After 15 years in the Swedish forest I moved to Luxembourg. I found a nice house with a wonderful garden in a nice village with nice people. Life was great…And comfortable; streetlights, paved roads, water and plumbing all done, woopwoop! I was looking forward to a life more comfortable and easier than the years in the forest, but within a sustainable frame.  Trust me, it’s not as easy as it sounds. It takes thought and planning:

  • Shopping is done in stores – always. This means packaging galore and boy are people into packaging! So I make choices based on the packaging and of course the foodstuffs; no expensive crappy packaged and processed food.
  • Trash: Luxembourg is amazing in that you get little bins for recycling that then are collected at your house every 2 weeks – impressive! I started a compost where a lot of stuff goes, including the ashes from the stove. The bonus of the compost is that the moles have stopped killing off my plants and instead hang out in the compost which we now call the mole-feeder 🙂 I ordered the smallest dustbin, 60 liters, which is collected once a week. Thanks to the mole-feeder and the brilliant recycling, this tiny dustbin is more than enough, even when my house is full.
  • Heating: Luxembourg is a lot less cold in winter than Sweden and already that simplifies a lot. I have electric heating in the house and during winter keeping the house warm would cost me a fortune, so I installed a wood-burning stove that heats more or less the whole house. It takes work and planning but it functions beautifully and I can keep my living-area wonderfully warm. I absolutely detest cold weather and refuse to go outside unnecessarily in winter, the wood-work forces me out every day for some good strength-training…Automatic health 🙂
  • Water: There seems to be unlimited amounts of water all the time, the hot water is created in a boiler. It is so easy to just use, use, use…This is a bit trickier to keep check of, but I keep the usage down, no need to use everything just because it’s there. And the garden must survive the occasional dry spell in summer.

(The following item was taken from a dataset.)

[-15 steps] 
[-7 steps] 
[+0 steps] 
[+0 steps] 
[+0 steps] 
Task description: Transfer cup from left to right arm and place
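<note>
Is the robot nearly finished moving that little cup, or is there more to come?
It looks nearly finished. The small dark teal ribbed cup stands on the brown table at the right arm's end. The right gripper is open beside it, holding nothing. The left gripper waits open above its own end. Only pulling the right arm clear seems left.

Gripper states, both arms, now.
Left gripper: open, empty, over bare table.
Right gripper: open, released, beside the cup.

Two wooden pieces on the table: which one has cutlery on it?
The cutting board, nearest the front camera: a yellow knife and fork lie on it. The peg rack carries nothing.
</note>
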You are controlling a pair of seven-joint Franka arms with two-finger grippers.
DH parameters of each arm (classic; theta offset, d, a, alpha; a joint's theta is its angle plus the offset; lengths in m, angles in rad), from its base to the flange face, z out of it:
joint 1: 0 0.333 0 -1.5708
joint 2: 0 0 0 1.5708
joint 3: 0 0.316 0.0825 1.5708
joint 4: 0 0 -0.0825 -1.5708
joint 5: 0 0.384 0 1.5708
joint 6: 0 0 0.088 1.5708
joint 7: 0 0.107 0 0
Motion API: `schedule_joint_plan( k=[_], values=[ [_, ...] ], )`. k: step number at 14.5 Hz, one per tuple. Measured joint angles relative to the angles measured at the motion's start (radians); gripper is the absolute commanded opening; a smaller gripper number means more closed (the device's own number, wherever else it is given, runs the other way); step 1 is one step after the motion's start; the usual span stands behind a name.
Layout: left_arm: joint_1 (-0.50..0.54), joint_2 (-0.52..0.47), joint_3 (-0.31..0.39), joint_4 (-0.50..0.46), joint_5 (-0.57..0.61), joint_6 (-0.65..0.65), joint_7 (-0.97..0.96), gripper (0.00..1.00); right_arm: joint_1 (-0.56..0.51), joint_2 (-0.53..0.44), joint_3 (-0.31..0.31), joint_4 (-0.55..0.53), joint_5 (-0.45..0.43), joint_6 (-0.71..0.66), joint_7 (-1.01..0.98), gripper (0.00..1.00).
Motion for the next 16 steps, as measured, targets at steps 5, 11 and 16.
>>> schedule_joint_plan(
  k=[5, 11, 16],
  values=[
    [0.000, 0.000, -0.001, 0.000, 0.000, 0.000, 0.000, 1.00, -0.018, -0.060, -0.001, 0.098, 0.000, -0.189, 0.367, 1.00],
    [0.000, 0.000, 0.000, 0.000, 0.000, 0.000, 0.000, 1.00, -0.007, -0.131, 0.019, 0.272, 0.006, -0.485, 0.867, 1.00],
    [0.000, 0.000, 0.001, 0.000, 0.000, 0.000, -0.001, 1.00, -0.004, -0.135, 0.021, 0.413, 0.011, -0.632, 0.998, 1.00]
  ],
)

At the end of the day my bills are down, my house is warm, the moles are fed and my garden gives me berries and fruit in abundance…I love making jam 🙂 I don’t grow my food as I used to in the forest because I am really enjoying the comfort of life here and growing food is a lot of work.

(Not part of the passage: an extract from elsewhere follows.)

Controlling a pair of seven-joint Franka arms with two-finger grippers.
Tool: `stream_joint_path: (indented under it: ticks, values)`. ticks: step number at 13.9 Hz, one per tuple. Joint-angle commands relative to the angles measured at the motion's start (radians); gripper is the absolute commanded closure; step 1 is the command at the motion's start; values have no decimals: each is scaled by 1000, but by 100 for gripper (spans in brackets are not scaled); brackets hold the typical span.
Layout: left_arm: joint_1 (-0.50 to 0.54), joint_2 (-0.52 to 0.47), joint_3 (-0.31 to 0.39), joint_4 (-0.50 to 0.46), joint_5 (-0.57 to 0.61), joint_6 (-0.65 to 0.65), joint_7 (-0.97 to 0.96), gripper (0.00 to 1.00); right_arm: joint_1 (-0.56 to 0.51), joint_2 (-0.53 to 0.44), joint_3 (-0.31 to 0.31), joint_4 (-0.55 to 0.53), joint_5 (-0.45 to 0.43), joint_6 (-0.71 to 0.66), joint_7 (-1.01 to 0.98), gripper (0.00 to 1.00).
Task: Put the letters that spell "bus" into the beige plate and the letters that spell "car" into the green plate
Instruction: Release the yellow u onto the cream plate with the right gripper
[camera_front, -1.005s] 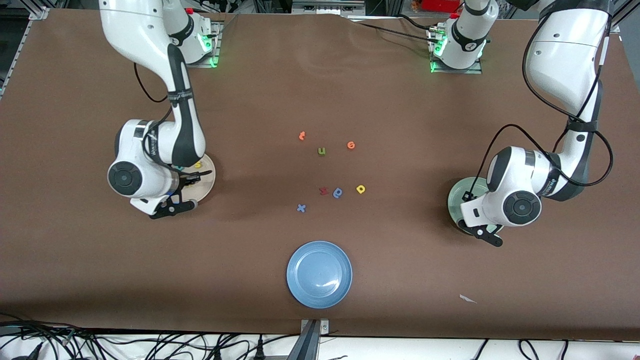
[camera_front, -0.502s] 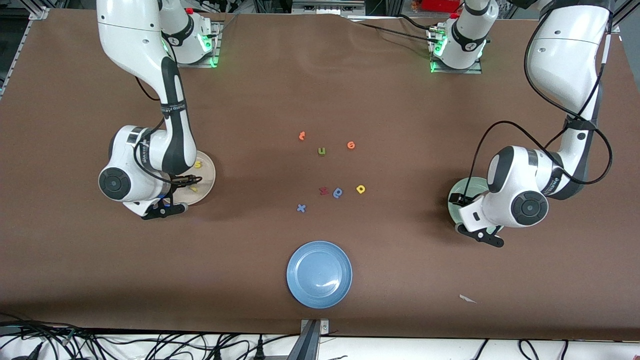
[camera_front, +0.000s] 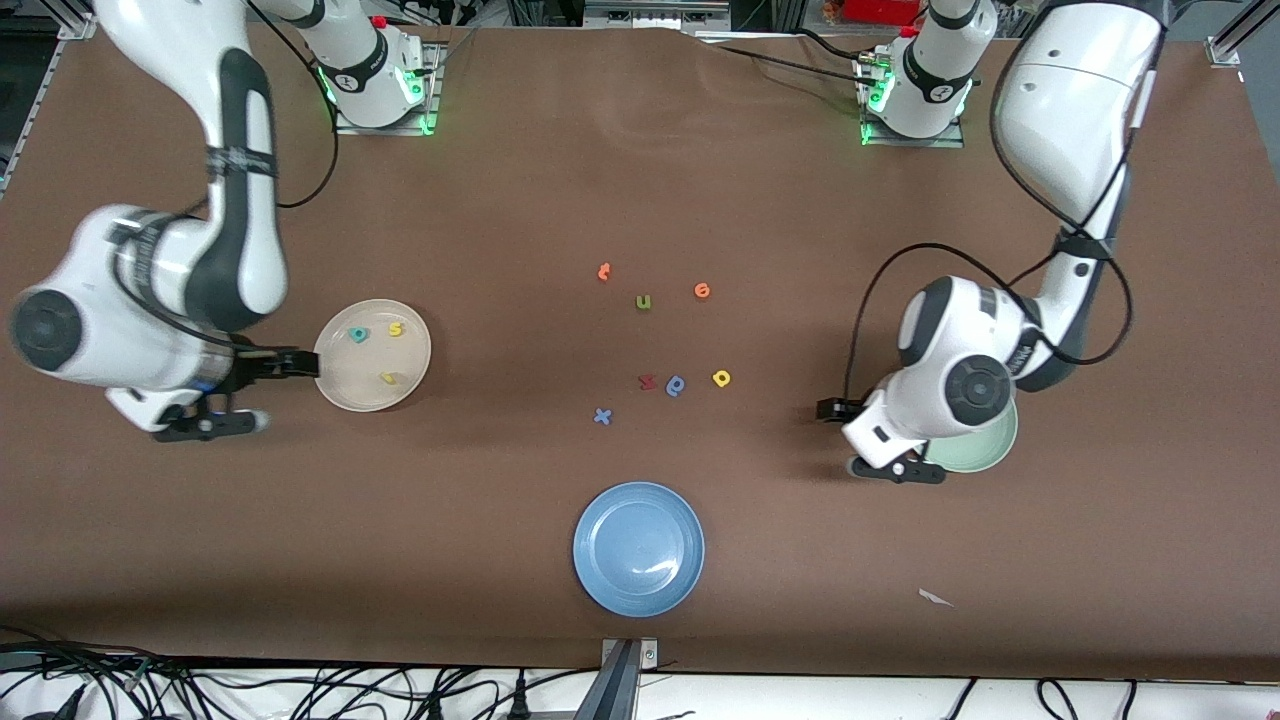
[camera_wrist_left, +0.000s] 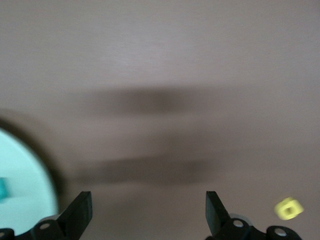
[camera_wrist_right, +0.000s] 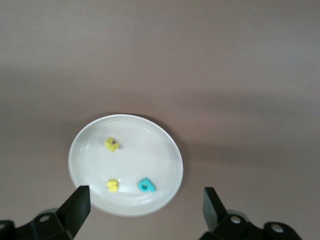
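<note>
The beige plate (camera_front: 345, 378) holds the teal b (camera_front: 358, 335), the yellow s (camera_front: 397, 328) and the yellow u (camera_front: 388, 378). My right gripper (camera_front: 268, 393) hangs open beside it, toward the right arm's end. Its wrist view shows the plate (camera_wrist_right: 150, 145) with the u (camera_wrist_right: 112, 144), s (camera_wrist_right: 113, 185) and b (camera_wrist_right: 146, 185) past the empty gripper (camera_wrist_right: 145, 210). The green plate (camera_front: 985, 450) is mostly hidden under my left wrist. My left gripper (camera_front: 865, 438) is open beside it. In the left wrist view the plate (camera_wrist_left: 25, 170) shows a teal letter (camera_wrist_left: 2, 189); the gripper (camera_wrist_left: 148, 212) is empty.
Loose letters lie mid-table: two orange ones (camera_front: 603, 271) (camera_front: 702, 290), a green u (camera_front: 643, 302), a dark red one (camera_front: 647, 381), a blue rounded one (camera_front: 676, 385), a blue x (camera_front: 601, 416) and a yellow rounded one (camera_front: 721, 378). A blue plate (camera_front: 638, 548) sits nearer the camera.
Both grippers opened and drew off their plates. The right one swung toward its end of the table, uncovering the beige plate. The left one moved toward the table's middle.
</note>
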Motion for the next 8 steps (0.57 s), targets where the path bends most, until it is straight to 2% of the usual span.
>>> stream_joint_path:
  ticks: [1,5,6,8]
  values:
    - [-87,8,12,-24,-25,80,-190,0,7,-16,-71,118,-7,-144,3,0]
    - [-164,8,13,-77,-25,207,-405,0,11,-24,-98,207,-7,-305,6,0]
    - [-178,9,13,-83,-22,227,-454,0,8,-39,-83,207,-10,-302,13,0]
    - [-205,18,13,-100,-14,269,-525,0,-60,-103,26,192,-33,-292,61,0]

Conclusion: Even if I was stinking rich and could get everything I wanted in the amounts I wanted it, I would still live this way. What might have started out as an economical solution or necessity has turned into a life-style of respect for the Earth and all the gifts she showers us with. Everything has a price even if we don’t notice it and we need to remember that.

Another noteworthy point is that sustainable living is automatically healthy and even if it takes some work and planning, it is still both easier and cheaper than going to the gym or trying to stay on a diet. You can only win.